Good is not great. And even if one is great at something doesn’t mean it has to be pursued as a career. Not every homemaker has a pie business. And even if one is really great at something doesn’t mean success is inevitable either. There is too much competition, too much noise; more often than not, someone else willing to work a little harder at it, and want it a little more, truth be told. This is now the real formula to success.
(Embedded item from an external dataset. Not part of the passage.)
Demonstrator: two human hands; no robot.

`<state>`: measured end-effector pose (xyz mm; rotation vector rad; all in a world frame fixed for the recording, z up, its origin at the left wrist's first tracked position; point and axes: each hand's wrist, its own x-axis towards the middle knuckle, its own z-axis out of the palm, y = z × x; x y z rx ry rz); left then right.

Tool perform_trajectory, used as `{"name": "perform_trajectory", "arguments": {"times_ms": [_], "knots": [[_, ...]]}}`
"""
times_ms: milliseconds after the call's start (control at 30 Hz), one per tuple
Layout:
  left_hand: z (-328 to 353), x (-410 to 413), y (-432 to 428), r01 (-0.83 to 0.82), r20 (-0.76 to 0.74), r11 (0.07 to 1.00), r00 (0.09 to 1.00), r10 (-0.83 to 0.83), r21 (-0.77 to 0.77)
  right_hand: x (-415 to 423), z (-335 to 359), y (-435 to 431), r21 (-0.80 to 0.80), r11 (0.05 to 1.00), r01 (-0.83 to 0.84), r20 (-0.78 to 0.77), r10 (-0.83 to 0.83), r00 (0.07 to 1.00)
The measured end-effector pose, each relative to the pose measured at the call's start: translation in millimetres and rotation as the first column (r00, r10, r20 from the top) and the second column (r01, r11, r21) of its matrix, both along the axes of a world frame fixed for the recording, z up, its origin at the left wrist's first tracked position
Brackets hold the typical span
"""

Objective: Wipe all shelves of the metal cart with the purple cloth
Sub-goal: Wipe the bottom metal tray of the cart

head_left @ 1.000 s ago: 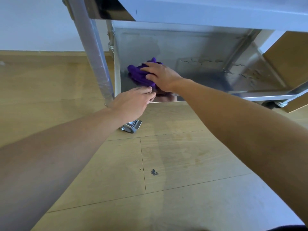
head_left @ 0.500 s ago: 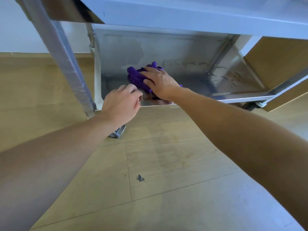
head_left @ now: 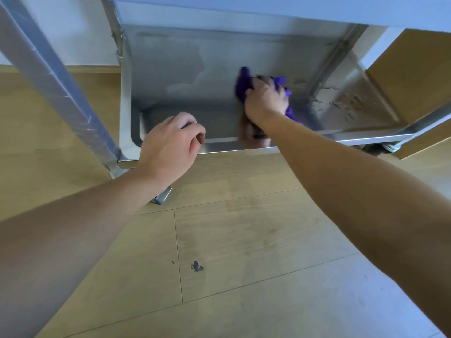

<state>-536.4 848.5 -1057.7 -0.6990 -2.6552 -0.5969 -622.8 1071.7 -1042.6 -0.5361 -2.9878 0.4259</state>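
Observation:
The metal cart's bottom shelf is a shiny steel tray low over the floor. My right hand reaches into it and grips the bunched purple cloth, pressing it on the shelf right of the middle. The cloth pokes out above and to the right of the fingers. My left hand holds the shelf's front rim near the left corner, its fingers curled over the edge. A higher shelf crosses the top of the view.
A slanted cart leg runs down the left side to a caster. A second caster sits at the right. Wooden furniture stands close to the right of the cart. Wooden floor with a dark spot lies below.
My right hand has slid the cloth rightward across the bottom shelf, away from the left corner. My left hand has stayed on the front rim. The view has shifted to the right.

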Motion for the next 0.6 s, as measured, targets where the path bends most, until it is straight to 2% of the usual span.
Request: {"name": "perform_trajectory", "arguments": {"times_ms": [67, 133, 200, 267, 367, 433, 467, 533, 600], "knots": [[1.0, -2.6, 3.8, -0.015, 0.009, 1.0, 1.0, 0.015, 0.022, -6.8, 0.8, -33.6, -0.013, 0.967, -0.254, 0.0, 0.254, 0.967], [2.9, -6.2, 8.0, -0.013, 0.009, 1.0, 1.0, 0.013, 0.023, -11.6, 2.4, -58.7, -0.033, 0.882, -0.47, 0.026, 0.47, 0.882], [4.2, -9.8, 14.0, -0.001, -0.006, 1.0, 1.0, 0.001, 0.028, -14.7, 3.8, -64.1, -0.08, 0.816, -0.573, 0.043, 0.577, 0.816], [5.7, -13.5, 21.3, 0.012, -0.001, 0.999, 1.0, -0.012, 0.047, -15.7, 5.6, -51.5, -0.123, 0.796, -0.593, 0.014, 0.599, 0.801], [6.2, -20.3, 29.0, 0.043, 0.028, 0.997, 0.999, -0.045, 0.067, -19.6, 4.1, -8.7, -0.077, 0.869, -0.488, -0.037, 0.487, 0.873], [3.1, -24.9, 28.8, 0.055, 0.042, 0.997, 0.997, -0.057, 0.06, -22.6, 2.5, 23.6, -0.094, 0.969, -0.227, -0.065, 0.221, 0.973], [0.5, -26.4, 27.9, 0.055, 0.048, 0.997, 0.997, -0.058, 0.058, -23.6, 2.4, 34.2, -0.131, 0.989, -0.068, -0.063, 0.06, 0.996], [-4.3, -26.6, 27.2, 0.05, 0.047, 0.998, 0.998, -0.052, 0.046, -26.0, 1.2, 36.3, -0.178, 0.97, 0.163, -0.023, -0.17, 0.985], [-6.7, -25.7, 28.9, 0.038, 0.039, 0.999, 0.998, -0.039, 0.031, -27.1, 0.6, 16.5, -0.112, 0.972, 0.205, -0.008, -0.208, 0.978]]}}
When I was younger and considering what it was I wanted to do with my life, I perceived every personal interest as an opportunity to make money. I was outsourcing a service. Because I was really good at giving massages, I went to school to learn the trade and worked in a salon or did chair massage at various corporate events and businesses. Soon tired of it, and segued into nutrition and weight training, thus I found myself going into people’s homes and teaching workout sessions, cleaning out and restocking pantries, helping people with their diets. This healthier eating became alternative baking. Seeing the enjoyment on people’s faces and tasting these delicious surprises, I started a dessert business. This really evolved on its own, initially by word of mouth and then through the website(s). And it was years into it when I realized I wasn’t really into it at all. I was just outsourcing another service. I never had a definitive plan for it, never pictured opening a bakery. It dawned on me, just because I was good at baking, it didn’t mean I needed to have a dessert business. I began to dread it. It’s been a few years since then and I rarely-to-never bake anymore. My taste buds lend towards salt and spice; I just don’t crave sweet.
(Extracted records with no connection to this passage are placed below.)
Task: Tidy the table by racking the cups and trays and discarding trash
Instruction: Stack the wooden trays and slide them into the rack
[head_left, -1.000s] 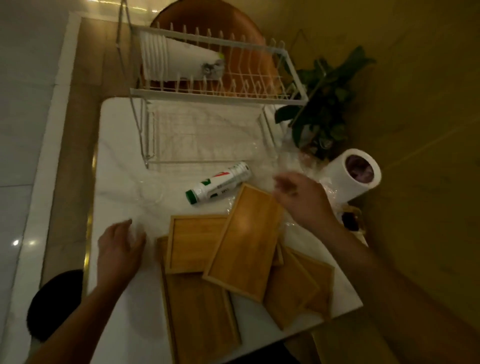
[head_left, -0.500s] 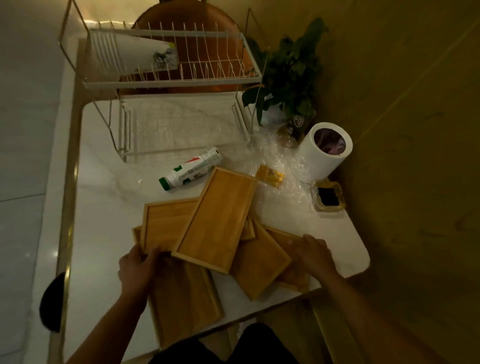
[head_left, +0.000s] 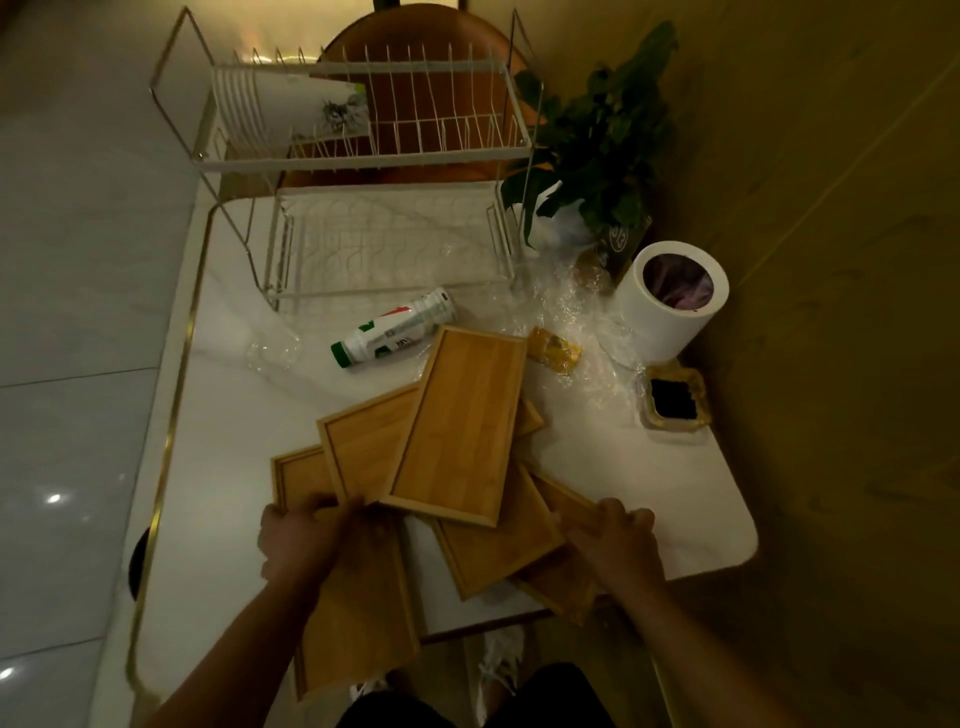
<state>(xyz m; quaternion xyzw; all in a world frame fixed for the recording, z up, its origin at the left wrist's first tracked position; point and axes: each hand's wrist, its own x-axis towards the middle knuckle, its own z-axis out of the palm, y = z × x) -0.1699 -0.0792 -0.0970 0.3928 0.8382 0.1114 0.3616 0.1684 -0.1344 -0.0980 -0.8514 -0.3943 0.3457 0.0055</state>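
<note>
The wooden trays (head_left: 457, 415) lie in a messy pile on the table (head_left: 234, 415), right under the fingers and just past them. They look hard and stiff, so they should not bend. I think they are light enough to lift a few at once. The wood looks smooth, so the top ones may slide off if the pile tips. The best place to hold seems to be the raised rim along the sides, with the pile kept flat. The left hand (head_left: 304, 538) has its fingers bent round the near edge of the trays on its side. The right hand (head_left: 615, 540) has its fingers bent over the edge of the lowest trays on its side, which seem to poke out past the table edge. Beyond the fingertips, past the pile, lie a white bottle (head_left: 395, 330) with a green cap, a yellow wrapper (head_left: 553, 349) and some crinkly clear plastic (head_left: 566, 306). Further off from the fingers stands the wire rack (head_left: 363, 156), with white cups (head_left: 291, 106) lying on its top shelf. A white bin (head_left: 670, 301) stands out past the right fingers, well apart from both hands.
</note>
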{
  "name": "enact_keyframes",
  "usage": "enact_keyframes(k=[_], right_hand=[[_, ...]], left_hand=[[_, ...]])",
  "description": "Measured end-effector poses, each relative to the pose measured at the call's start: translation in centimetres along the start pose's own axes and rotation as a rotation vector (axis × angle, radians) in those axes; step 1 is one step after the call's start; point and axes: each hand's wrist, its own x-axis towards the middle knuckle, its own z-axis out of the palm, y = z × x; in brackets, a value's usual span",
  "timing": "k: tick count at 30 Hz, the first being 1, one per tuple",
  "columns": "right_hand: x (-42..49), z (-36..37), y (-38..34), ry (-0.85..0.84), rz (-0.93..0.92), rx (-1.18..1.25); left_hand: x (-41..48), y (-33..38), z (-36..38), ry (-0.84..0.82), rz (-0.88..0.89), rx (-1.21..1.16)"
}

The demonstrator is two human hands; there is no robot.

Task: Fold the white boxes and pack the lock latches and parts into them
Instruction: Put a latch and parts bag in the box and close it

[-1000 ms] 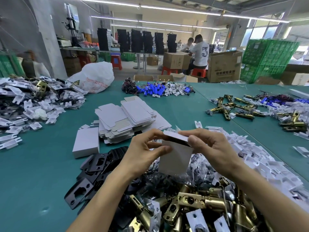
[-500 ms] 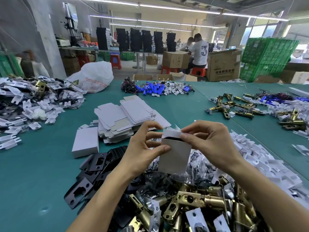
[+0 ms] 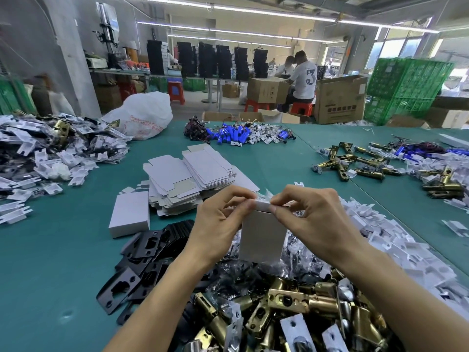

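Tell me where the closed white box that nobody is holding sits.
In the head view the closed white box lies on the green table, left of centre, beside the stack of flat box blanks and just beyond the black metal plates.

Grey pillar (image 3: 68,54) left, ceiling strip lights (image 3: 228,12), windows (image 3: 396,50) right.

I count two folded boxes (image 3: 261,235), one white bag (image 3: 142,115), two seated people (image 3: 303,80), and loose parts (image 3: 291,301) too heaped to count.
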Motion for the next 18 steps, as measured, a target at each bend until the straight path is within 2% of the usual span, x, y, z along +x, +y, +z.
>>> enact_keyframes(k=[8,13,18], right_hand=[[-0.1,-0.6,0.7,-0.094,-0.062,0.084],[-0.9,-0.6,1.9,-0.139,-0.068,0.167],[-1.3,-0.1,2.4,-0.176,-0.068,0.159]], left_hand=[[-0.2,-0.4,-0.7,-0.049,0.04,0.037],[-0.5,-0.7,-0.7,-0.172,0.103,0.102],[-0.4,-1.4,-0.7,-0.118,0.048,-0.007]])
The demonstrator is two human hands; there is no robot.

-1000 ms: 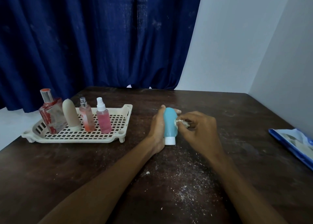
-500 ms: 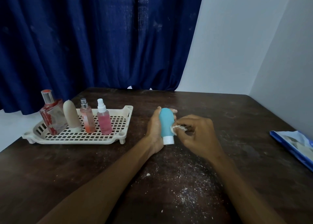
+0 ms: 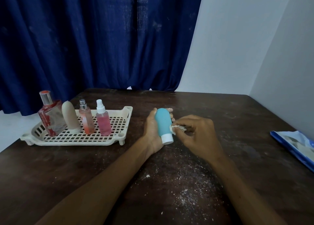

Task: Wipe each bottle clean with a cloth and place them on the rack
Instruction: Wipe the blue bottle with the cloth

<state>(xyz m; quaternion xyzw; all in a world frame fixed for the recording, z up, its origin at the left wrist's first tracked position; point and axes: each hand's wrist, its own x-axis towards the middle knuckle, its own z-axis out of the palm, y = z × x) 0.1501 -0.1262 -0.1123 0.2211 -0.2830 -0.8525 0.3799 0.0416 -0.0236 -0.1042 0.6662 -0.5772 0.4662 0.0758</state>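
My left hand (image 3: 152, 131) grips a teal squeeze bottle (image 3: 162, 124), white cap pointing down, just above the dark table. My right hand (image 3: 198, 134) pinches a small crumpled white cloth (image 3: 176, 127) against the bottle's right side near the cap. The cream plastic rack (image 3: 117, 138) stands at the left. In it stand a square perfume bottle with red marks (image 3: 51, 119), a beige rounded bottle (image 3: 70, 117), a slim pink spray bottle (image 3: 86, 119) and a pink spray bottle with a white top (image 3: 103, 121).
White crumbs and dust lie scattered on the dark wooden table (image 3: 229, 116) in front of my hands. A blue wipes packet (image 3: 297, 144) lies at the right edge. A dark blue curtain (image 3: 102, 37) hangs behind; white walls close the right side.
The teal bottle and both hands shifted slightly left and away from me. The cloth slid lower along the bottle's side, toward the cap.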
But yesterday I tucked into a piece of chocolate cake out of the freezer and with some long forgotten almond milk ice cream. It was pretty perfect, I won’t lie. I tasted the value in it, I remembered why I made and sold things like this, how talented I am at hiding the health in the sweet treat. This gluten free, vegan cake iss concealing pureed beets and oat flour mainly. I couldn’t even tell. Sometimes i wonder if I’ll ever come back to it.
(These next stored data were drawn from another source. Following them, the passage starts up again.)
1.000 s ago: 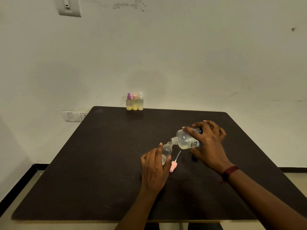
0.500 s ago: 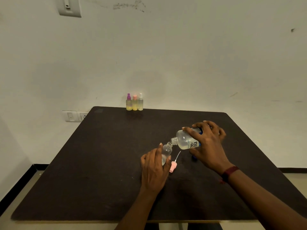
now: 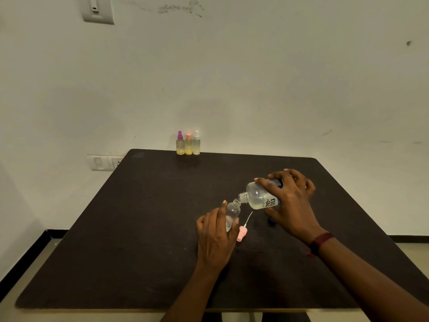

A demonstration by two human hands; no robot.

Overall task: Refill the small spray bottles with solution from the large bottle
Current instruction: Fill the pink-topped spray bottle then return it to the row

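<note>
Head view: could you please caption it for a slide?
Right hand tilts large bottle to the open small spray bottle held by left hand.

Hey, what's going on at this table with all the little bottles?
A person is refilling a spray bottle. Their left hand holds the small clear bottle on the dark table, its neck open. Their right hand grips the large bottle, tipped so its mouth meets that neck. The pink spray cap lies on the table beside the small bottle. Three capped small bottles with yellowish liquid stand at the table's far edge.
</note>
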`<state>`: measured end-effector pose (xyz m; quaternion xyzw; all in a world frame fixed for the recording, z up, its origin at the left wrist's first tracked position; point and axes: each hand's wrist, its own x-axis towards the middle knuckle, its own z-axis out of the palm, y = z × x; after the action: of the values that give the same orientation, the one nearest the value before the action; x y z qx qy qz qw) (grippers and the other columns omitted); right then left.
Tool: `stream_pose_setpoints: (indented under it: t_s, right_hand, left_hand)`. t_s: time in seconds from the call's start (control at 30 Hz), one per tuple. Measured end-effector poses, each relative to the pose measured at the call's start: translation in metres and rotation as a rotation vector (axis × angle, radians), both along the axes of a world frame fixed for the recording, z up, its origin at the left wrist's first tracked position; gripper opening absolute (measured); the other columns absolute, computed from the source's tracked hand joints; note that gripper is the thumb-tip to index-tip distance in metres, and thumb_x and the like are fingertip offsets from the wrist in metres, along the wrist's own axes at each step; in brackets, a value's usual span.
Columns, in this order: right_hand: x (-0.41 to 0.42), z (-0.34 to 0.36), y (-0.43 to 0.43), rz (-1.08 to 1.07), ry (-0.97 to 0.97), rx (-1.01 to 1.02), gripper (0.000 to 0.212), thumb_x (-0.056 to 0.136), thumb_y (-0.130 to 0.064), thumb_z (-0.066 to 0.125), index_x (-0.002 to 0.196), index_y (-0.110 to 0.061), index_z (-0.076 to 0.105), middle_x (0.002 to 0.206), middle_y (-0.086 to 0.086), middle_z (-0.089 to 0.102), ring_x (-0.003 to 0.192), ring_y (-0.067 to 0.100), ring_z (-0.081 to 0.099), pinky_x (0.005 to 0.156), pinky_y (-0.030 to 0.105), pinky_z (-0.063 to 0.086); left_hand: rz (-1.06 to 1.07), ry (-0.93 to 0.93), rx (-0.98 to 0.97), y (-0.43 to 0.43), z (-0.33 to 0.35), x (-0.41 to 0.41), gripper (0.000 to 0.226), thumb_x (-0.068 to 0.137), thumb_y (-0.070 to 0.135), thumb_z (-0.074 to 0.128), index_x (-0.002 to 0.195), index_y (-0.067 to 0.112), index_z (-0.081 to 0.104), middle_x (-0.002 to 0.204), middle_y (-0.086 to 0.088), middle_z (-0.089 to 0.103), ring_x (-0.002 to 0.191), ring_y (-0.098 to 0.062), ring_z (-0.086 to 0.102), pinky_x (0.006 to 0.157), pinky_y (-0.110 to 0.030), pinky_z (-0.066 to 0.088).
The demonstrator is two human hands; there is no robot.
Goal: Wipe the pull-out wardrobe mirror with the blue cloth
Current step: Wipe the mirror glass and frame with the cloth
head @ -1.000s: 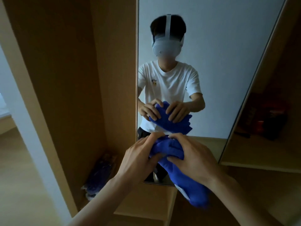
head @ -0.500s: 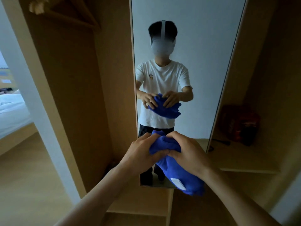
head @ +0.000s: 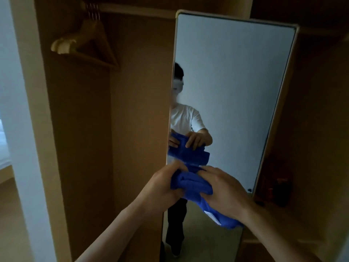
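At the open wardrobe (head: 136,110): wooden carcass, dim light, hangers (head: 85,42) on the rail at upper left.

Pull-out mirror (head: 236,91): stands upright in a slim pale frame, left edge just beside a wooden partition, glass facing the person.
Judgement: a tall thin pane on a sliding fitting, rigid but fragile, and likely to wobble under a hard push. Pressure should be moderate and flat. The frame edge, not the glass, is the sensible place to steady it.

Blue cloth (head: 190,183): held in front of the lower part of the mirror, apart from the glass as far as can be told. It is bunched into a thick roll with a tail hanging down to the right.
Judgement: light, soft, towel-like fabric. Little risk of slipping from a grip, but it flops. Best taken as a folded pad under a flat palm, so a broad face meets the glass.

Left hand (head: 160,188): grips the roll's left end, fingers curled over it.
Right hand (head: 224,191): grips the right end, fingers curled round it.

White label (head: 212,216): shows on the hanging tail; better kept off the glass.
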<state>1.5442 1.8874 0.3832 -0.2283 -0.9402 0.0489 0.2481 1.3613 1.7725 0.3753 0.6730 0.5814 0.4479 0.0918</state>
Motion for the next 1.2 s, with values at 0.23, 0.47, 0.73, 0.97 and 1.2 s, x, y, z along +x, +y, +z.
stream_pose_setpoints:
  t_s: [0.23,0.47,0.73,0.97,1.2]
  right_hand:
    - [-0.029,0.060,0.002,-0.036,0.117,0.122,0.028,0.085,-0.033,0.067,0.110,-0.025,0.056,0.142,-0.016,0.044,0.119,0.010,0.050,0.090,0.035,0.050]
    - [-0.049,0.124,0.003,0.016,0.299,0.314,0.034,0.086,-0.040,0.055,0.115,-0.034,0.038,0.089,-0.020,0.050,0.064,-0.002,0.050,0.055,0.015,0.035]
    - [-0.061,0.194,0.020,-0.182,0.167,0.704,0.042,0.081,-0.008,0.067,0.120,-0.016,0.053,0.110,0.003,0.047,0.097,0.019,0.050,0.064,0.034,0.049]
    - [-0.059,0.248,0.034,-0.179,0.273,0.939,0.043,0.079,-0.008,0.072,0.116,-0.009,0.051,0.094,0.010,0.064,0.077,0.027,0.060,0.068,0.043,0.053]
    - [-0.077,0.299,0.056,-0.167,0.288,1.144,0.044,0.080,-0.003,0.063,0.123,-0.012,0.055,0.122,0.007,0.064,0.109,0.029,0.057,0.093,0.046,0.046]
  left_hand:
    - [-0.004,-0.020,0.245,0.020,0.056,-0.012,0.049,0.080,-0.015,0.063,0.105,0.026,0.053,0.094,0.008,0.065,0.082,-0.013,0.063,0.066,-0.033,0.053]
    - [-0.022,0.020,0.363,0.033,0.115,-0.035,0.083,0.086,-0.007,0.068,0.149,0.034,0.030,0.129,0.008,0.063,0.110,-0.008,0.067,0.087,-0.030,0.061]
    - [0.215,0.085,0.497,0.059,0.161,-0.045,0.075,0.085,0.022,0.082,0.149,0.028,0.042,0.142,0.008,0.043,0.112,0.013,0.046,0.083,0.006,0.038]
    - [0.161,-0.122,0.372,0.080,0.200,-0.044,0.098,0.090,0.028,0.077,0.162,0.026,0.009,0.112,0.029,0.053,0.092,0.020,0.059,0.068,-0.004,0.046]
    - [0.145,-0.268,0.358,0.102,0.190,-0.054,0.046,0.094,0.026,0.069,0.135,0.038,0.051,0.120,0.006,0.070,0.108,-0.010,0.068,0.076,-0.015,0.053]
Now we are in an era way past the industrial revolution. Being a skilled laborer is not a requirement for success in the western world. Those factory jobs have long been mechanized and all of them outsourced to the robots fairly soon. The flip side of the coin is, those people whom are willing to hone in on the craftsmanship of one item are very much in demand. You can have a stationary business or a ‘made in the USA’ leather belts business. Any little thing, when done exceptionally well and personalized, despite the noise and mass commercialization of everything else, is absolutely bound to succeed. Now, because the old labor jobs have disappeared, more and more people are trying their hand at making extra money on these gifts and skills. This is Etsy, in a nutshell. And you don’t even need the money to give it a stab, you just have to prove you are willing to work hard enough to make it work. That’s why there is Kickstarter. People have entire businesses around writing book reviews or hotel reviews or following fashion trends. It’s pretty damn exciting that we are all abundant in options. Where one opportunity has been removed, the get up and go to a factory job, a limitless number of opportunities to make some income has replaced it.
But just because you may be good at something doesn’t mean you have to pursue it as a career. Yes it’s an option, or a side job, or a fun hobby…I think the business aspect of our passions diminishes a lot of the joy.
And with my music, creating songs: I think I want to be lost in the joy of it, free to engage in the dancing, share the singing, and express the lyrics. I can’t say that I have any desire to be on a road trip bus tour with my music ‘career’; not at all honestly. But I can’t just leave it be, I just don’t have a definitive plan either.